Target	Circuit	Control Mechanism	MIDI Mapping	Confidence
Leslie fast	Motor speed relay/switch	Switch closure	CC#80 ≥ 96	Medium
Leslie slow	Motor speed relay/switch	Switch closure	CC#80 43–95	Medium
Leslie off	Motor speed relay/switch	Switch closure	CC#80 ≤ 42	Medium
Tremolo on/off	Tremolo circuit	Switch	CC#92	Medium
Vibrato on/off	Vibrato circuit	Switch	CC#77 or CC#1	Medium
Orbit III — Reed	Tab stop contact	SPST closure	Program Change 1	Low
Orbit III — Brass	Tab stop contact	SPST closure	Program Change 2	Low
Orbit III — String	Tab stop contact	SPST closure	Program Change 3	Low
Orbit III — Banjo	Tab stop contact	SPST closure	Program Change 4	Low
Orbit III — Harpsichord	Tab stop contact	SPST closure	Program Change 5	Low
Orbit III — Electro Piano	Tab stop contact	SPST closure	Program Change 6	Low
Orbit III — Vibes	Tab stop contact	SPST closure	Program Change 7	Low
Orbit III — Xylophone	Tab stop contact	SPST closure	Program Change 8	Low
Orbit III — Glock	Tab stop contact	SPST closure	Program Change 9	Low
Orbit III — Chimes	Tab stop contact	SPST closure	Program Change 10	Low
Rhythm pattern select	Rhythm section switch matrix	Multi-position switch	CC or Program Change	Low

Caution

Tab stop contacts in the 555 are mechanical switches with pull-rod linkages. Electrically paralleling them with relays is straightforward if the contacts are simple SPST closures to ground. Some organs use resistive ladders or multiplexed scanning for tab sensing — the actual contact wiring must be traced before committing to a relay approach.

Investigation Queue

These unknowns must be resolved at the bench before finalizing the MIDI-In hardware design. Each item feeds directly into the Output Stage Hardware specifications.

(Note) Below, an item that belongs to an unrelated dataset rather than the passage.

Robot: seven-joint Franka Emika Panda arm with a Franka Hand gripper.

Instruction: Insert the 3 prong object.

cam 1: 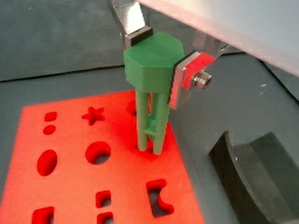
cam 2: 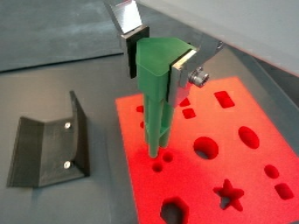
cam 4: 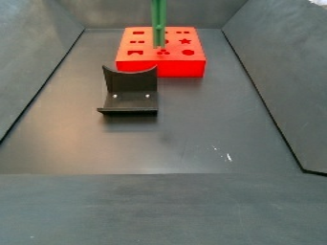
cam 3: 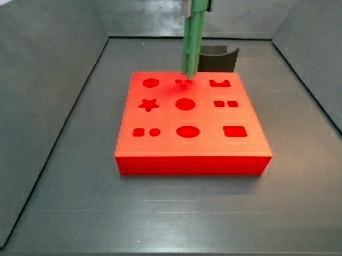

• Trace Leslie wiring — follow the console Leslie switch to the motor. Determine: relay-switched speeds? Variable voltage? What motor type (AC induction, DC, shaded-pole)? See Leslie Control for the full investigation plan.
• Acquire Orbit III service manual — the factory service manual ($30–50 on eBay) contains voltage specifications for every CV node. Without it, bench probing is guesswork. Required for all “Low” confidence CV targets.
• Probe tab stop contacts — measure the electrical characteristics of each Orbit III tab stop. Are they simple SPST to ground? Resistive ladder? Multiplexed?
• Measure expression pedal circuit — confirm potentiometer values, taper (linear vs. log), and voltage range at the amplifier control input.
• Measure CV node voltages — with the Orbit III powered and playing, probe the VCO pitch summing node, Wah-Wah control input, LFO rate/depth pots, and Delta Pitch control to establish actual voltage ranges.
• Test rhythm clock — determine if the rhythm section accepts an external clock pulse (for MIDI sync) or if it’s a self-contained oscillator.
• Measure reverb drive — identify the reverb driver circuit (spring tank drive amplifier) and determine if level can be externally controlled via voltage.
• Tremolo/vibrato control — trace the tremolo and vibrato enable circuits to confirm they are simple switch closures suitable for relay control.